Let’s face it. Writing a resume is a daunting task. While the resources providing writing tips are many, few actually provide a step by step process on how to write one. However if you want to write it on your own, we commend your courage and are here to guide you through the process.
Make a Resume in Minutes >>
Table of Contents
- Step 1: Choose From 3 Formats
- Step 2: How to Order your Information
- Step 3: How to Style your Resume
First, let’s review what a resume isn’t.
- It isn’t a log of your job history.
- It isn’t a summary of skills.
- It isn’t going to automatically get you a job.
Think of your resume this way: It’s an advertisement, and YOU are the product. Your goal is to get hiring managers to buy into what you’re selling – which means giving you an interview. To accomplish that, you need to see it as your marketing tool, your trusty belt buckle of tricks. Without it you are powerless. However, simply having a one isn’t enough to get you an interview.
When you finish with your resume, don’t forget to write a matching cover letter. Download one of our cover letter templates and get started.
Think about it — everyone has advertisements. Why should anyone buy into yours? Hiring managers have the difficult task of wading through the ads to find the right fit for their company.
Much like the flashing neon signs along the Vegas Strip, hiring managers are attracted to well-formatted resumes with attention-grabbing details.
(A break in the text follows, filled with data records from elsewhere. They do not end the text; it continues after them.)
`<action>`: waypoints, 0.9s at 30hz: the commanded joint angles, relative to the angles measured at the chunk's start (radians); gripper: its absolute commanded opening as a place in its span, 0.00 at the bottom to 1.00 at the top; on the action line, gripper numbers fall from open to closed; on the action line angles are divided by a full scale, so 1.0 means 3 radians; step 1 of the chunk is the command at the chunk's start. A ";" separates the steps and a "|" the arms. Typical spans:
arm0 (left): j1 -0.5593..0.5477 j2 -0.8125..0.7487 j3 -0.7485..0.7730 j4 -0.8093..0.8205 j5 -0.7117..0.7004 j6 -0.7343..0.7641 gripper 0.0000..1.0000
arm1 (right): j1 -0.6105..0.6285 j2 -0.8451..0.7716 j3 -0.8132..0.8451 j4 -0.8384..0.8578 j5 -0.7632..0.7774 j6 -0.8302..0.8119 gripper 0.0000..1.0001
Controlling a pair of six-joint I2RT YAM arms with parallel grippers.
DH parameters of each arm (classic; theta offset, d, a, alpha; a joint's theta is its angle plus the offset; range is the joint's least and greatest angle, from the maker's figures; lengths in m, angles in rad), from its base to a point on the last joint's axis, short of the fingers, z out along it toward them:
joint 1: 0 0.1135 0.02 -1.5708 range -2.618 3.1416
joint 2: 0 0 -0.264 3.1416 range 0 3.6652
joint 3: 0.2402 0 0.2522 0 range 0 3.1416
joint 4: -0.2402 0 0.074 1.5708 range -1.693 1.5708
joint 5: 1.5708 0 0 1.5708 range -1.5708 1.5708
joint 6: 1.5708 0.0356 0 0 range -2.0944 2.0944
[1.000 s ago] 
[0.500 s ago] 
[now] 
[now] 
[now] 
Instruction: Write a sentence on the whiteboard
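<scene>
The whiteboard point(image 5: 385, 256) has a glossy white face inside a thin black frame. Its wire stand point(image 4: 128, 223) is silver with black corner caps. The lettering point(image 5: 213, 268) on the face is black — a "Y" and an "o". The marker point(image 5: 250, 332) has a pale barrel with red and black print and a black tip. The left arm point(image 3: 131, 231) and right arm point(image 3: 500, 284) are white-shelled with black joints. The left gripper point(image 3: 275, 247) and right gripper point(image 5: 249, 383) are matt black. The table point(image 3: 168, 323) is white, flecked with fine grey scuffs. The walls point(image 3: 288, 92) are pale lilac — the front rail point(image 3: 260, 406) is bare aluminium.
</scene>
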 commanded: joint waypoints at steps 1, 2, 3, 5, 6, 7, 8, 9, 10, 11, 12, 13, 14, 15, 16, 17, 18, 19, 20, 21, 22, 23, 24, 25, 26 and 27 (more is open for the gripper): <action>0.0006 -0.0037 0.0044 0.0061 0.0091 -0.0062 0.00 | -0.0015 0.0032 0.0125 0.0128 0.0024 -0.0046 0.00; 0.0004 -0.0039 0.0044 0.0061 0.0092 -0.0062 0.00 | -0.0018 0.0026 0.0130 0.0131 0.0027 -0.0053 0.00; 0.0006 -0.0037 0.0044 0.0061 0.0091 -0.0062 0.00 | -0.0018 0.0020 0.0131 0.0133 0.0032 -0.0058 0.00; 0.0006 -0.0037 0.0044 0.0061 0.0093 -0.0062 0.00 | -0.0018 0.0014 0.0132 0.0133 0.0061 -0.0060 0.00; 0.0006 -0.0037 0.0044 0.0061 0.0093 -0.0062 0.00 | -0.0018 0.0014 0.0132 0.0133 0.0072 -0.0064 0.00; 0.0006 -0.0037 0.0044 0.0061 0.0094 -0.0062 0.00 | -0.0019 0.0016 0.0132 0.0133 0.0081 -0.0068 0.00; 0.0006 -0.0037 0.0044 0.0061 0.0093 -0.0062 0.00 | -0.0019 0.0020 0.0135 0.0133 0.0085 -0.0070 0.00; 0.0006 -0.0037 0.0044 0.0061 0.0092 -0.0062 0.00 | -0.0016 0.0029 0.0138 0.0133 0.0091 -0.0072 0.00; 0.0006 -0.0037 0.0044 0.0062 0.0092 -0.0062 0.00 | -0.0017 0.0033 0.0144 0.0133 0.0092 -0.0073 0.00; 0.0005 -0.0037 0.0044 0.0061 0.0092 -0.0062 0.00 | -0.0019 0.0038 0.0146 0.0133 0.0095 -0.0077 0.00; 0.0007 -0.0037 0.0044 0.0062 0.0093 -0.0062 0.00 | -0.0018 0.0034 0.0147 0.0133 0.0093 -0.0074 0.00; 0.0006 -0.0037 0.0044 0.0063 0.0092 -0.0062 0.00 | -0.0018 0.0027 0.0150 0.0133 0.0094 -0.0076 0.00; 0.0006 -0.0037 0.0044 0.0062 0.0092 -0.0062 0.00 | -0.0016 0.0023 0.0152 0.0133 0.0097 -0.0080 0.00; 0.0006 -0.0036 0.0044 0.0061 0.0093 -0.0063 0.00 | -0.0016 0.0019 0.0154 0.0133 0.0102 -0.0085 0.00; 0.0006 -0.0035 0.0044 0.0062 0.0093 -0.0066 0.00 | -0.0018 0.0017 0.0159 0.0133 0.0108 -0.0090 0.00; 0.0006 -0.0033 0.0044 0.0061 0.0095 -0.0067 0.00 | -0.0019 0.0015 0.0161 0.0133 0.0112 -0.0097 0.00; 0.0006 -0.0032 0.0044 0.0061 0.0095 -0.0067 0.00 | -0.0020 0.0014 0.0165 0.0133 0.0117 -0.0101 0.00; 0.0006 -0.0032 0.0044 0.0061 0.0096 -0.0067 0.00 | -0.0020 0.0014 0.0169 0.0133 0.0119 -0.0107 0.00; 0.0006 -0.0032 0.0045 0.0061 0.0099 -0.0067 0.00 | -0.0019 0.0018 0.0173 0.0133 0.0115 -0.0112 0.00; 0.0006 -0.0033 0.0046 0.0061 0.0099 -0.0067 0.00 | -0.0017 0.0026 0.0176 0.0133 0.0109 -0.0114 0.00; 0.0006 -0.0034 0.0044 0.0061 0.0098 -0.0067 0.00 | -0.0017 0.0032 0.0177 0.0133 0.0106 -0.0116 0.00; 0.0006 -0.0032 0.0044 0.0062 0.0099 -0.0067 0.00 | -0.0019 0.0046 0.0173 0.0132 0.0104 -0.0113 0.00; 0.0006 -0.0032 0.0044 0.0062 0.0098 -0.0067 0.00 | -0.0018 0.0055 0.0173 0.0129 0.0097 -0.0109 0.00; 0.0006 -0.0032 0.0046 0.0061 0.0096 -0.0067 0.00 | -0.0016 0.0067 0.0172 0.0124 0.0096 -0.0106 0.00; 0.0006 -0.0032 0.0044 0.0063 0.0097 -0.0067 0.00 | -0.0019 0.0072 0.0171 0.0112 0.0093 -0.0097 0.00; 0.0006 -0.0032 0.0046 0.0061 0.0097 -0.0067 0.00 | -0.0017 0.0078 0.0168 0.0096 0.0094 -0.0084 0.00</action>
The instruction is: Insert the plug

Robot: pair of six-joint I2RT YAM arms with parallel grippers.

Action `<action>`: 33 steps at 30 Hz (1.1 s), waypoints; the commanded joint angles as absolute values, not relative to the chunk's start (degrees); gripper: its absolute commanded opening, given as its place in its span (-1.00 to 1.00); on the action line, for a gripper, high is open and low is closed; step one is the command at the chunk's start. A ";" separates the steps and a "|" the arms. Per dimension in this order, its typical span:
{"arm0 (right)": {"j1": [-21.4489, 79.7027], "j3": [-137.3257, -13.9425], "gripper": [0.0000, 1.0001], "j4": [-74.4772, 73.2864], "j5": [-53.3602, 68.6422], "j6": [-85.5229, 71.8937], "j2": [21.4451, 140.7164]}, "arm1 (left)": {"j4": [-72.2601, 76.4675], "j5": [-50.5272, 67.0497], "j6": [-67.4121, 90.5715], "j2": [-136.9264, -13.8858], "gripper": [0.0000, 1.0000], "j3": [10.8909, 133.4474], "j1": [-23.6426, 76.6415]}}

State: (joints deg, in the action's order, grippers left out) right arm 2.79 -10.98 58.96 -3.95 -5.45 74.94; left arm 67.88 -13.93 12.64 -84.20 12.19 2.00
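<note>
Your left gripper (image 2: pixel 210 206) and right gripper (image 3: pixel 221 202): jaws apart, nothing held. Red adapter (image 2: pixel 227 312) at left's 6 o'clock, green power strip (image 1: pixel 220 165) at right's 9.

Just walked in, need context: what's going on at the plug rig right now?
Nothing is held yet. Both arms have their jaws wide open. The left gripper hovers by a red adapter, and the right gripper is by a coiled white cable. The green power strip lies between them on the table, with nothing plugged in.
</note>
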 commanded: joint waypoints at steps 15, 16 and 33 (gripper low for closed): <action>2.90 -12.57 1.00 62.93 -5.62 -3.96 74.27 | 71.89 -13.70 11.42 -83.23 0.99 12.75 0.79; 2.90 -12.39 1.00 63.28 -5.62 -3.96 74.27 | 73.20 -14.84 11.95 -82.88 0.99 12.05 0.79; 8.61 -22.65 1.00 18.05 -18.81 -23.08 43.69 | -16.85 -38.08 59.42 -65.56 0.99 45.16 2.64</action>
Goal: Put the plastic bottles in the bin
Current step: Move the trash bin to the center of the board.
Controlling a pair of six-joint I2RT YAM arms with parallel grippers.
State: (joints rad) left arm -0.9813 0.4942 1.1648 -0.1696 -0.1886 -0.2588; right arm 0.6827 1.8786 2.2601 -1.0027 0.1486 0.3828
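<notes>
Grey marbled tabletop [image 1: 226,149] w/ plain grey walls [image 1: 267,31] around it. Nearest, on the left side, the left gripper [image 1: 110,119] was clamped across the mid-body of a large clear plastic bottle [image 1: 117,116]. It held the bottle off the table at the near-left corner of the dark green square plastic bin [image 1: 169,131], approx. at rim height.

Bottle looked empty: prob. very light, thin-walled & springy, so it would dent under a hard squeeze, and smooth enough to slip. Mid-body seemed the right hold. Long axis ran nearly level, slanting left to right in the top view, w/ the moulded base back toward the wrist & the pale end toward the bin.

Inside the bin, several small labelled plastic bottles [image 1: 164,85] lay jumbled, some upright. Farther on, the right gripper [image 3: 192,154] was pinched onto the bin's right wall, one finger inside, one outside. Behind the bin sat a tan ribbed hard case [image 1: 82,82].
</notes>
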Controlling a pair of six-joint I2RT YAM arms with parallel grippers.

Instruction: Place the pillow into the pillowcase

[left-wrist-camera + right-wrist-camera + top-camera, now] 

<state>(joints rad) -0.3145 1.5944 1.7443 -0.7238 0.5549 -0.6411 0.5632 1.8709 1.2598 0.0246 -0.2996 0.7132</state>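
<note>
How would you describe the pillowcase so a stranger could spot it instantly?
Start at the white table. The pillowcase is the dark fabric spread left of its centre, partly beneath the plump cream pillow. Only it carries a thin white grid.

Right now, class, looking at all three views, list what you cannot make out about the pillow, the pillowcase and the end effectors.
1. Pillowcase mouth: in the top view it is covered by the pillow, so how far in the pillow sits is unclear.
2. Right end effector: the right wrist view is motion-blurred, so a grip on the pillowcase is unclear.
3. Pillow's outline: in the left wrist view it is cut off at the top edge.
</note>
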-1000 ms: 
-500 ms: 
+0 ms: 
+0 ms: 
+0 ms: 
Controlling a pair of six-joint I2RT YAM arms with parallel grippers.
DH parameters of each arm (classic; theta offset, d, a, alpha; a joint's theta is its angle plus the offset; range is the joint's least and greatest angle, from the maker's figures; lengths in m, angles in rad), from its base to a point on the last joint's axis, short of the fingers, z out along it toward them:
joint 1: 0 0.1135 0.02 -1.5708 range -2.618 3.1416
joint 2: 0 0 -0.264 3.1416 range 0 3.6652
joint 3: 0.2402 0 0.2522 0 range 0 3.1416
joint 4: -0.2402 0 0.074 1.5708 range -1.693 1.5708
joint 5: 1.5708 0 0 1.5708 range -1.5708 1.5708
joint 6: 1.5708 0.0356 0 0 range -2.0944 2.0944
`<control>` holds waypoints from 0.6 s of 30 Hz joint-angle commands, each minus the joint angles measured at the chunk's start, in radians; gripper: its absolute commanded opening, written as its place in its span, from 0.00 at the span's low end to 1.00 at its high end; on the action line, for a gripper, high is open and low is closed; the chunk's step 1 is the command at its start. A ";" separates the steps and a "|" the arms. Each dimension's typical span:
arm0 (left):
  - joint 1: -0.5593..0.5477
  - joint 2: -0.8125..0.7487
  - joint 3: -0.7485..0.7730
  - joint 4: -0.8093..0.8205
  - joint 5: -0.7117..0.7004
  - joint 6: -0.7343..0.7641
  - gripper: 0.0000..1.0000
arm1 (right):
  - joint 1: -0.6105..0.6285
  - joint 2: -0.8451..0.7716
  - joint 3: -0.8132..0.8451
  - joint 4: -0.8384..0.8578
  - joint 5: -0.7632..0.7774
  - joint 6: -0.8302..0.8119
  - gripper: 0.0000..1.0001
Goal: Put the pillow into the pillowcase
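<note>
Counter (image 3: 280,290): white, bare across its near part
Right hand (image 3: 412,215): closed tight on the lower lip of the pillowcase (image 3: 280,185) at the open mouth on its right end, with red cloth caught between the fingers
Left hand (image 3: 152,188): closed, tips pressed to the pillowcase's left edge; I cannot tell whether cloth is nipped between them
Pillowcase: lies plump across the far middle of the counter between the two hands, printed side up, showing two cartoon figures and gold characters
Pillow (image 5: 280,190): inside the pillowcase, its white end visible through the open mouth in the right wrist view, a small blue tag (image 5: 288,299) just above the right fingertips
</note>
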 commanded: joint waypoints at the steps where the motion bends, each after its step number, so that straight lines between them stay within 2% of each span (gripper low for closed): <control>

Studies show that, “8 out of 10 resumes are discarded with only a 10 second glance.” So in order stand out from the crowd it’s important that yours markets your skills in a way that demonstrates that you can successfully perform the duties of the job.
“A guiding principle of the résumé writing profession is that there are no hard and fast rules.”
To help you do this, we’ve written easy-to-follow steps on how to write a resume. Before we get into the steps it should be noted that there is no certified way to write one. There are some who insist otherwise, but even certified professional resume writers will admit that, “a guiding principle of the résumé writing profession is that there are no hard and fast rules.” With that being said, below are some tips and guidelines to help you write one that best presents your career goals.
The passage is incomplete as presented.